Prevê-se que, na próxima década, os investimentos nessa região aumentarão 20 vezes. Baseando-se nos números de 2022, que somaram US$ 172 milhões em aportes financeiros para deep techs, estamos falando da perspectiva de um salto para US$ 3,44 bilhões em recursos destinados a startups na intersecção entre ciência e tecnologia.
O BID identifica 14 países como focos de interesse para investidores. Argentina (30%), Brasil (30%) e Chile (19%) lideram, abrigando a maioria das deep techs. México e Colômbia devem ganhar mais destaque nos próximos anos, mas o Brasil se destaca pelo seu enorme potencial de crescimento, concentrando 77% dos 871 mil pesquisadores, 58% das patentes da região e 39% dos investimentos.
O estudo mapeou 340 deep techs na ALC (América Latina e Caribe), que já arrecadaram US$ 2 bilhões em investimento de risco, contribuindo com um valor agregado de US$ 8 bilhões ao ecossistema.
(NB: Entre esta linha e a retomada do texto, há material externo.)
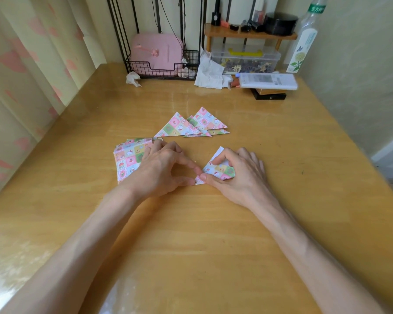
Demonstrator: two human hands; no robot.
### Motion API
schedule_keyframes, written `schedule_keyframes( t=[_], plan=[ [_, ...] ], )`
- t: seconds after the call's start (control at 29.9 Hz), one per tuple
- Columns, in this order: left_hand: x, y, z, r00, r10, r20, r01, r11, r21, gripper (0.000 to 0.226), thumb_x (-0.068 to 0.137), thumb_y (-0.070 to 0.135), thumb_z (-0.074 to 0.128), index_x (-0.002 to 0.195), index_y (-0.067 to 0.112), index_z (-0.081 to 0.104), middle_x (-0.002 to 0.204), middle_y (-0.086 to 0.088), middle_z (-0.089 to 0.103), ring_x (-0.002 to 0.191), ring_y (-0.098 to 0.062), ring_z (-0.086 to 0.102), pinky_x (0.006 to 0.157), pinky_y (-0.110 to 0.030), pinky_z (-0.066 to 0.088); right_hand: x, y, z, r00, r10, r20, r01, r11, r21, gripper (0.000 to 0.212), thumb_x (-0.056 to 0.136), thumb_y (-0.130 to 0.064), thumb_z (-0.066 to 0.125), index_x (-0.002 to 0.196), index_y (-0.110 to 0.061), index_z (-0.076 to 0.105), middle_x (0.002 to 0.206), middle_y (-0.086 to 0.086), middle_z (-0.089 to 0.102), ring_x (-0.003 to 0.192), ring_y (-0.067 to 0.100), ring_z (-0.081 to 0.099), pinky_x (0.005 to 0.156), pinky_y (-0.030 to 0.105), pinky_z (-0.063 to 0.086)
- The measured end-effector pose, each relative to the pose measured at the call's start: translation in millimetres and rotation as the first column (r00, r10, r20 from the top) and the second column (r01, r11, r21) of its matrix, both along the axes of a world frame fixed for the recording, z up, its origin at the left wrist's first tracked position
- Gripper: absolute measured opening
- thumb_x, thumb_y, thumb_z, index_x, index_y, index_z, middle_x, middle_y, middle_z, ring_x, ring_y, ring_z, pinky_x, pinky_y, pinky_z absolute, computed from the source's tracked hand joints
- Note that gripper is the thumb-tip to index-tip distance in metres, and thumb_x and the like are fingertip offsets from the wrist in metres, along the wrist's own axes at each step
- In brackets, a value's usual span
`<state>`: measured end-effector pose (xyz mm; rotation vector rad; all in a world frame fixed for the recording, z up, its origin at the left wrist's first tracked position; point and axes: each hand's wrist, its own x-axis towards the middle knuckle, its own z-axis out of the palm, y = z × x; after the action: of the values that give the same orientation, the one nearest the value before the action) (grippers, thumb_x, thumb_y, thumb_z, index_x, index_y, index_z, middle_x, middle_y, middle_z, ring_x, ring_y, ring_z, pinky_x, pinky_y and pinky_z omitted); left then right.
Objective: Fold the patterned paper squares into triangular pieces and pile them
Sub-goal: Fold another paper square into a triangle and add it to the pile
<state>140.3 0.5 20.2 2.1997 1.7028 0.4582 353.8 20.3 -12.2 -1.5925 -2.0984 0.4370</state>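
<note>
Two bare forearms cross the glossy yellow wooden bench, the left hand pinching the near corner and the right hand gripping the body of a partly folded pastel patterned paper square, with a stack of flat patterned squares beneath the left hand and a pile of folded patterned triangles just beyond.

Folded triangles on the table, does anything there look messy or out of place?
The folded triangles lie fanned and overlapping, not squared into a pile. A crumpled tissue lies loose beside the wire rack. The half-folded square looks undamaged.
</note>
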Motion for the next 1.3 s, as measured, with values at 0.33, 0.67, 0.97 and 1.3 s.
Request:
schedule_keyframes(
  t=[0.33, 0.67, 0.97, 1.3],
  plan=[
    [-3, -2, 5, 1.0, -0.024, -0.008, 0.024, 0.999, -0.037, 0.05, 0.096, 0.02, 0.068, 0.098, 0.068, 0.056, 0.112, 0.013, 0.047, 0.11, -0.014, 0.03, 0.108, -0.033, 0.023, -6, -3, 1, 0.997, -0.062, 0.051, 0.061, 0.998, 0.015, 0.058, 0.063, -0.083, 0.071, 0.099, -0.04, 0.057, 0.102, -0.02, 0.043, 0.106, 0.011, 0.04, 0.09, 0.034, 0.03],
    [-3, -1, 2, 1.0, -0.011, -0.014, 0.011, 0.999, -0.047, 0.07, 0.094, -0.002, 0.053, 0.1, 0.067, 0.059, 0.111, 0.013, 0.045, 0.107, -0.014, 0.03, 0.109, -0.035, 0.024, -14, -3, 3, 0.996, -0.059, 0.068, 0.059, 0.998, 0.009, 0.069, 0.053, -0.087, 0.071, 0.099, -0.039, 0.053, 0.105, -0.019, 0.038, 0.11, 0.012, 0.037, 0.093, 0.033, 0.029],
    [-3, -1, 2, 1.0, -0.003, -0.022, 0.001, 0.997, -0.072, 0.078, 0.086, -0.01, 0.046, 0.105, 0.063, 0.063, 0.111, 0.012, 0.045, 0.108, -0.016, 0.031, 0.111, -0.041, 0.024, -18, -3, 1, 0.994, -0.08, 0.081, 0.082, 0.996, -0.024, 0.073, 0.05, -0.087, 0.071, 0.103, -0.039, 0.052, 0.113, -0.015, 0.036, 0.117, 0.013, 0.034, 0.098, 0.034, 0.025],
    [-2, -4, 6, 1.0, -0.004, -0.023, 0.002, 0.997, -0.082, 0.078, 0.082, -0.01, 0.043, 0.111, 0.059, 0.065, 0.112, 0.01, 0.045, 0.108, -0.015, 0.03, 0.114, -0.042, 0.022, -21, -5, 5, 0.993, -0.072, 0.094, 0.077, 0.996, -0.054, 0.073, 0.052, -0.085, 0.072, 0.105, -0.04, 0.05, 0.114, -0.013, 0.034, 0.118, 0.013, 0.031, 0.101, 0.034, 0.023]
  ],
)
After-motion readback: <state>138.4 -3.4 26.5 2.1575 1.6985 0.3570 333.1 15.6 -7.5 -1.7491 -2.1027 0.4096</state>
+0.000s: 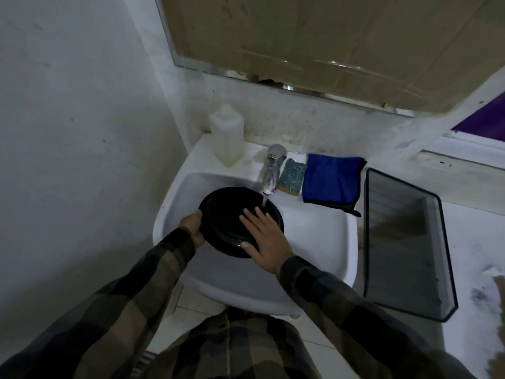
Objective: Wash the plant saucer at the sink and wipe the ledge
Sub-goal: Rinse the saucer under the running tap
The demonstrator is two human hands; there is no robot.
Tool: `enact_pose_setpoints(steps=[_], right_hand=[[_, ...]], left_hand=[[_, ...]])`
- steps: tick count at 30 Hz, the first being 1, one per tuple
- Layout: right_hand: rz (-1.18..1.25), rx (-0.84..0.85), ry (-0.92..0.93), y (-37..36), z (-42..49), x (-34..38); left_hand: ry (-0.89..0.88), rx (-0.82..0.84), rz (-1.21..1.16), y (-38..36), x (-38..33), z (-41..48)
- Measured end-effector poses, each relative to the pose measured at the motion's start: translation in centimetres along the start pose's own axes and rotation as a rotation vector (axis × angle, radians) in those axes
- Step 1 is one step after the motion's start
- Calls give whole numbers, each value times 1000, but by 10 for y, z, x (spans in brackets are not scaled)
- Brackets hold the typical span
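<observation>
Head view: you look down on a white sink [322,231], with both of your plaid-sleeved arms reaching over its basin.
Saucer: the black saucer [226,214] is round and held above the basin, tilted, its far edge just under the tap's spout.
Left hand: your left hand [192,228] grips the saucer's left rim, the thumb lying over the edge and the fingers curled beneath it.
Right hand: your right hand [265,239] lies flat on the saucer's inner face with its fingers straight and spread, the thumb at the near rim. It grasps nothing.
Tap: the chrome tap [272,170] is running, and a thin stream of water [265,199] falls onto the saucer's far side, just beyond your right fingertips.
Sink rim, right of tap: a green sponge [293,177] lies just beside the tap, and a folded blue cloth [332,181] touches the sponge's right side.
Sink rim, left of tap: a translucent bottle [226,135] stands upright in the back corner.
Right of sink: a dark mesh tray [404,242] lies on a pale surface near the cloth.
Wall: a cardboard-covered mirror [328,36] hangs above the sink.
</observation>
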State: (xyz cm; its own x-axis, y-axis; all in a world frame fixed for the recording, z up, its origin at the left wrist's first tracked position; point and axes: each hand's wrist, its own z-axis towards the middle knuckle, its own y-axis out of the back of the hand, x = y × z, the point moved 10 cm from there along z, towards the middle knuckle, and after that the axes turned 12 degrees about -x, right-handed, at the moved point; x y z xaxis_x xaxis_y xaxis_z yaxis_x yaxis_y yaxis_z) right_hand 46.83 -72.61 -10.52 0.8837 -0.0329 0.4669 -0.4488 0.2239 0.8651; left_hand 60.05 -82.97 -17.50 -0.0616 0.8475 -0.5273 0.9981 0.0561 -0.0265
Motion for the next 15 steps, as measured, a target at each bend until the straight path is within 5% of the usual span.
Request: enact_pose_setpoints(steps=[8, 15], right_hand=[[8, 149, 50, -24, 46, 22], [72, 17, -111, -18, 63, 5]], left_hand=[[-74, -40, 78, 11, -12, 3], [-118, 46, 154, 0, -15, -5]])
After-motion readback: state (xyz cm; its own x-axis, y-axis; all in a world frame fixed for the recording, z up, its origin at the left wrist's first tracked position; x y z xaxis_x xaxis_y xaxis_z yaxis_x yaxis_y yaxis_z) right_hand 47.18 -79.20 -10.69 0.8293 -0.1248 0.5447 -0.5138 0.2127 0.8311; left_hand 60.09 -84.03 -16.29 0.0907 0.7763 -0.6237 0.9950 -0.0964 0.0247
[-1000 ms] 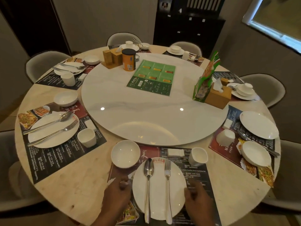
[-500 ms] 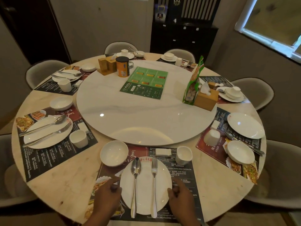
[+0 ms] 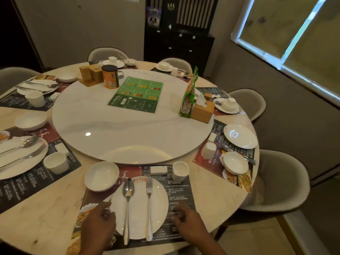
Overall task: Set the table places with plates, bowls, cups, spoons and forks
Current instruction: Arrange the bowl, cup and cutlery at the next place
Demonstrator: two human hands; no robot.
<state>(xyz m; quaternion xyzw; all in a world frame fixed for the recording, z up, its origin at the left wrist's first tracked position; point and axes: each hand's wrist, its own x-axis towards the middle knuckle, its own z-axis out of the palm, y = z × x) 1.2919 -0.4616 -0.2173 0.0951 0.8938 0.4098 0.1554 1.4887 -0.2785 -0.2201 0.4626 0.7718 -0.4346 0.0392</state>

A maioria dessas empresas (61%) é de biotechs, seguidas por startups de inteligência artificial (11%).
Segundo o BID, as deep techs podem funcionar como um efeito turbo para a ALC superar o aquecimento global, o aumento do endividamento e o envelhecimento, porque “expandem radicalmente as fronteiras do desenvolvimento“.
A soma das características únicas da biodiversidade da região, com capital humano científico disponível, nos colocam em uma situação vantajosa, no momento que o mundo discute como acelerar para uma economia de baixo carbono. Acrescente a isso o fato de que uma das características importantes das deep techs é já nascer com impacto global potencial.